Reading Time: 3 minutes

Transformers #24

Transformers #24 —published by IDW Publishing, written by Brian Ruckley, with art by Beth McGuire-Smith, and letters and colors by Jake M. Wood—takes a step back from the politics and revolution on Cybertron and focuses on a new group of Transformers as they try to stop the destruction of the moon.

A few issues back, the Ascenticons destroyed the tether that normally keeps the inner moon in orbit around Cybertron. Now the moon is on a trajectory to collide with the nearby sun. With the majority of Transformers evacuating the soon-to-be destroyed moon, Wheeljack and his team race against the clock to stop the inevitable.

This issue is a breath of fresh air. Taking a step back from the muddy politics and violence occurring down on Cybertron, and instead focusing on a new bunch of robots is a good call to keep the storyline diverse and interesting even 24 issues in. The ‘bots this issue focuses on are also a pleasant surprise: Wheeljack, Huffer, Lancer, Cosmos, and Gears. All of them, besides Gears, are smart and have engineering skills that make them extremely useful on this moon rescue mission. And although they’re all the science-types, they have a diverse range of personalities that mish-mash for some quirky sections of dialogue and art. Ruckley has yet to let me down on the personification of all the diverse characters included in this series. The dialogue is on point, from Termagex’s extensive vocabulary to Wheeljack’s dramatic nature to Cosmos’ sad pining.

Speaking of Termagex, her inclusion in this issue, specifically in the handful of flashbacks, is a nice addition to place this issue within the context of the rest of the series. Termagex and Wheeljack have a history and we learn more specifics about Termagex’s involvement with the Ascenticons and how she ended up handing the movement over to Megatron. Through this background, we also begin to understand Wheeljack’s stance on the changes occurring on Cybertron and likely how he’ll react to the events at the end of this issue and possibly the next.

In typical fashion, McGuire-Smith’s art is wonderfully crafted. The characters are emotive, including those characters without mouths. The character designs harken to older designs but manage to avoid looking clunky like some of the original G1 designs. Long-time fans will easily be able to identify these characters without much context.
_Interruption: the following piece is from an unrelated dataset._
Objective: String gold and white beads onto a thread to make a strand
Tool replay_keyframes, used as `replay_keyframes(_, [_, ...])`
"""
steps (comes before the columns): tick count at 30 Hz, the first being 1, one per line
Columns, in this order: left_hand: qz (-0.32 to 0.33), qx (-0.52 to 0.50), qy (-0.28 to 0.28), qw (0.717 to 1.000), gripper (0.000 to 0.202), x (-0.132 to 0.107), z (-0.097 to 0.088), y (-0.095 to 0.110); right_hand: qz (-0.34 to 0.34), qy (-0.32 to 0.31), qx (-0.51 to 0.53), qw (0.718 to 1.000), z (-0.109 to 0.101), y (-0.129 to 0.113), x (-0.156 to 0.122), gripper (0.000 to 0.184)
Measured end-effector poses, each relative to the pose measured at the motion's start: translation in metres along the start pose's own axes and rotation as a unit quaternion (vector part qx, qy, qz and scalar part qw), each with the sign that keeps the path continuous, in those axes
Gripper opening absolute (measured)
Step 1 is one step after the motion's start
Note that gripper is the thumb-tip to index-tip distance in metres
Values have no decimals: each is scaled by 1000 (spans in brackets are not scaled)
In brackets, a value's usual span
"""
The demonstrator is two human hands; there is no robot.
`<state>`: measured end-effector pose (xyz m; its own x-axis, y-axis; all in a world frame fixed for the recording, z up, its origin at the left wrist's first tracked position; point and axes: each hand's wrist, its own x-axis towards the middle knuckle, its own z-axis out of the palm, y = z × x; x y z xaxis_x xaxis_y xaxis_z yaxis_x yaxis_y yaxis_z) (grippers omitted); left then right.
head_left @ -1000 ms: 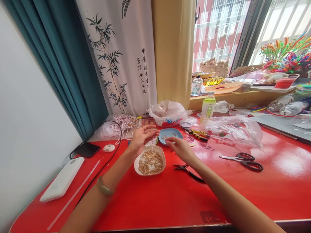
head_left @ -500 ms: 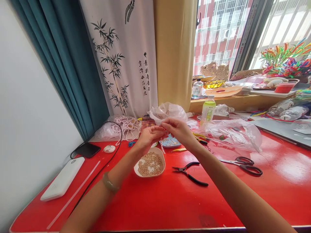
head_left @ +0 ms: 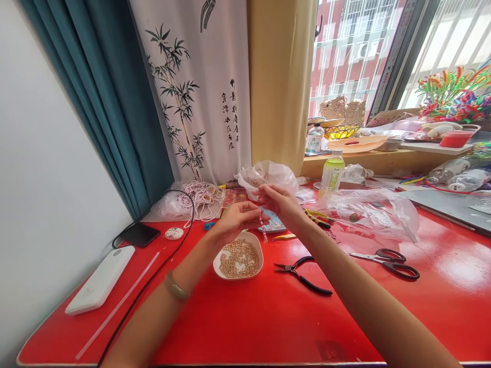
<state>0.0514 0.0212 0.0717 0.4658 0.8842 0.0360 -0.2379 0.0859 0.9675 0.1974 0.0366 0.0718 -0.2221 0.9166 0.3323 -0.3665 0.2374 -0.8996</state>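
My left hand (head_left: 238, 221) is closed in a pinch on a short bead strand (head_left: 264, 231), which dangles from the fingertips. Slightly higher and to the right, my right hand (head_left: 282, 203) is pinched too, in front of a white plastic bag (head_left: 249, 179); whatever lies between its fingertips is too fine to make out. Below the left hand sits a white bowl (head_left: 259, 250) of small gold beads (head_left: 238, 256). A blue tray (head_left: 275, 223) with tiny pieces is partly hidden behind my hands.
Black-handled pliers (head_left: 303, 276) and scissors (head_left: 387, 260) lie on the red table (head_left: 245, 327). Yellow-handled pliers (head_left: 317, 219), a clear plastic bag (head_left: 372, 212) and a drink bottle (head_left: 333, 171) are at the back right. A white power bank (head_left: 100, 280), a phone (head_left: 140, 235) and a black cable (head_left: 153, 276) occupy the left.
My hands have come apart: the right has drawn up away from the left. The bead strand now hangs in plainer sight below the left fingers. The view has shifted slightly.
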Motion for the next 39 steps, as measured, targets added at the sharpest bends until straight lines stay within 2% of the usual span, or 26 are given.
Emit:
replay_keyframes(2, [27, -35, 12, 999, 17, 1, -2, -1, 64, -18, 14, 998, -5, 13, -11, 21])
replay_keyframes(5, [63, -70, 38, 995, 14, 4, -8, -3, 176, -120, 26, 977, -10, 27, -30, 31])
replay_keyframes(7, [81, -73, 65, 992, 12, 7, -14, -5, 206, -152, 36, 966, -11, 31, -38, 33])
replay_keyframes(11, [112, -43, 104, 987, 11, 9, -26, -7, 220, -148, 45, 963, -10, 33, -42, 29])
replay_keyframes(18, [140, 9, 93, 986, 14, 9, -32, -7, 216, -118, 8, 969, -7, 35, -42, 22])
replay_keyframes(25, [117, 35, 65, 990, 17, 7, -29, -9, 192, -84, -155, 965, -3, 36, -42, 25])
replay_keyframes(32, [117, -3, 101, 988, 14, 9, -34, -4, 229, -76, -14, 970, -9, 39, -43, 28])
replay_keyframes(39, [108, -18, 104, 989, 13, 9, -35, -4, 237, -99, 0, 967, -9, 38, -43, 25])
As much as I really enjoy the variety of colors used in this issue, the lack of deep shadows and highlights in some of the panels makes the backgrounds and characters look very flat. The excellent lines and interesting palette surmount this slight mishap, but it was distracting regardless. Wood’s lettering wraps the creative team up with speech bubbles that are easy to follow and never overshadow the characters. The use of different colors and shapes of speech bubbles is always appreciated when you have a mixture of speech from inner monologue to conversation over comms.
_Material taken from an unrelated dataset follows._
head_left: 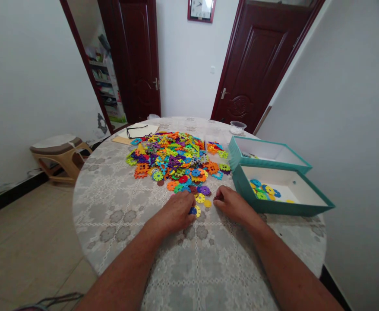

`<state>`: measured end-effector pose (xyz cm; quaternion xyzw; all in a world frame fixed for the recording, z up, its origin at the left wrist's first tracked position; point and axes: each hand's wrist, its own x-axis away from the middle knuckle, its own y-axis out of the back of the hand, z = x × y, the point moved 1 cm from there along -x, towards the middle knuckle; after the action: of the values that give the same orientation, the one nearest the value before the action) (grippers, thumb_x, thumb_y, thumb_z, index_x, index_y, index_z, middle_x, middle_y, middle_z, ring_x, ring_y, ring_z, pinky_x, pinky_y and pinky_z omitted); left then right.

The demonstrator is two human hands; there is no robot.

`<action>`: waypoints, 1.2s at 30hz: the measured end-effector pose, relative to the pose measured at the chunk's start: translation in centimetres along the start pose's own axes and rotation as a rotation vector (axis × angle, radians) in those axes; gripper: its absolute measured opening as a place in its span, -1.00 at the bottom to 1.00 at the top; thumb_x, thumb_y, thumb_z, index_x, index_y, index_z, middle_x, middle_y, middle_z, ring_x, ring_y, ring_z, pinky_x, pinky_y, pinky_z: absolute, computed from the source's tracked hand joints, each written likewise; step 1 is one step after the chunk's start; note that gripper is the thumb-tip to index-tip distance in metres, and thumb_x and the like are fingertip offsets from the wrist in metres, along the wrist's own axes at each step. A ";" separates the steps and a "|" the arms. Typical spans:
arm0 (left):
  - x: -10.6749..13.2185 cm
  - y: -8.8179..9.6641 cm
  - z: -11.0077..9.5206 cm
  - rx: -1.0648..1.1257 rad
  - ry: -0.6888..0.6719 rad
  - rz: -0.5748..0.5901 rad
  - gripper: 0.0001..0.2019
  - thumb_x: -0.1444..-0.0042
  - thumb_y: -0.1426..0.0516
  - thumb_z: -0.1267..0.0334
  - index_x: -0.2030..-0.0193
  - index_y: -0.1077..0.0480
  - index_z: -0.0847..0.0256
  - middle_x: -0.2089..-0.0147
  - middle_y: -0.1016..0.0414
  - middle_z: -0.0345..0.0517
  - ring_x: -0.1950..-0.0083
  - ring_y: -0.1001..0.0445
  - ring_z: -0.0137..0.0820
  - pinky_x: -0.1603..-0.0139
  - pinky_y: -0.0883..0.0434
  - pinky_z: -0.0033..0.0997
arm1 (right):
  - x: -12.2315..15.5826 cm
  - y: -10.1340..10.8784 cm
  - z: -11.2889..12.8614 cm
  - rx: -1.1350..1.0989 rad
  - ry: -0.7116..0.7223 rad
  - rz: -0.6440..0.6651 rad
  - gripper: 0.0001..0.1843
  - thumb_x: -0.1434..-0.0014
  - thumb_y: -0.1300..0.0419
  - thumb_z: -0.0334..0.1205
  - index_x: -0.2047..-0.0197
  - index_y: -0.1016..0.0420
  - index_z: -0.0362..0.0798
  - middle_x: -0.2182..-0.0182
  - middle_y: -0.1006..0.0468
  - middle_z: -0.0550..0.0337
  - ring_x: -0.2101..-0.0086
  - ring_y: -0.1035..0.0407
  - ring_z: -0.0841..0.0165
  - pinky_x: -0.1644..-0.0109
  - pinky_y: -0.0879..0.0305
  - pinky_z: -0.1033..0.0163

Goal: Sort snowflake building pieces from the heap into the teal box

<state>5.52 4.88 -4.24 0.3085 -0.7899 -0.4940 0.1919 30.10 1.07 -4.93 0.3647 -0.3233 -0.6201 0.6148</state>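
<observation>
My left hand (179, 210) is closed, its thumb and fingers pinching a blue notched disc (193, 211) at the table's middle. A yellow notched disc (197, 211) lies against it. My right hand (231, 204) is closed too, fingertips together low over the cloth; a dark reddish bit shows at them, too small to name. Between the hands are another yellow notched disc (200, 198) and a plain yellow round piece (207, 203). Just beyond lies a purple notched disc (204, 190), beside a large heap of colourful plastic interlocking pieces (176, 157).
Two teal boxes stand at the right; the near box (283, 210) holds several blue, yellow and green discs, the far box (273, 147) a few pieces. Black glasses (138, 131) rest on paper at the back left. A clear bowl (238, 126) stands at the back edge.
</observation>
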 end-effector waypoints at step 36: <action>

Transformers #24 is a breath of fresh air, momentarily moving away from the mayhem on Cybertron to focus on a fun gaggle of scientists trying to save the moon. Although the coloring had a few missteps, the art, dialogue, and story are excellent and the cliffhanger at the end insinuates that the next issue is going to be a fun one.

Transformers #24 is available now wherever comics are sold.


Transformers #24
4

TL;DR

Transformers #24 is a breath of fresh air, momentarily moving away from the mayhem on Cybertron to focus on a fun gaggle of scientists trying to save the moon. Although the coloring had a few missteps, the art, dialogue, and story are excellent and the cliffhanger at the end insinuates that the next issue is going to be a fun one.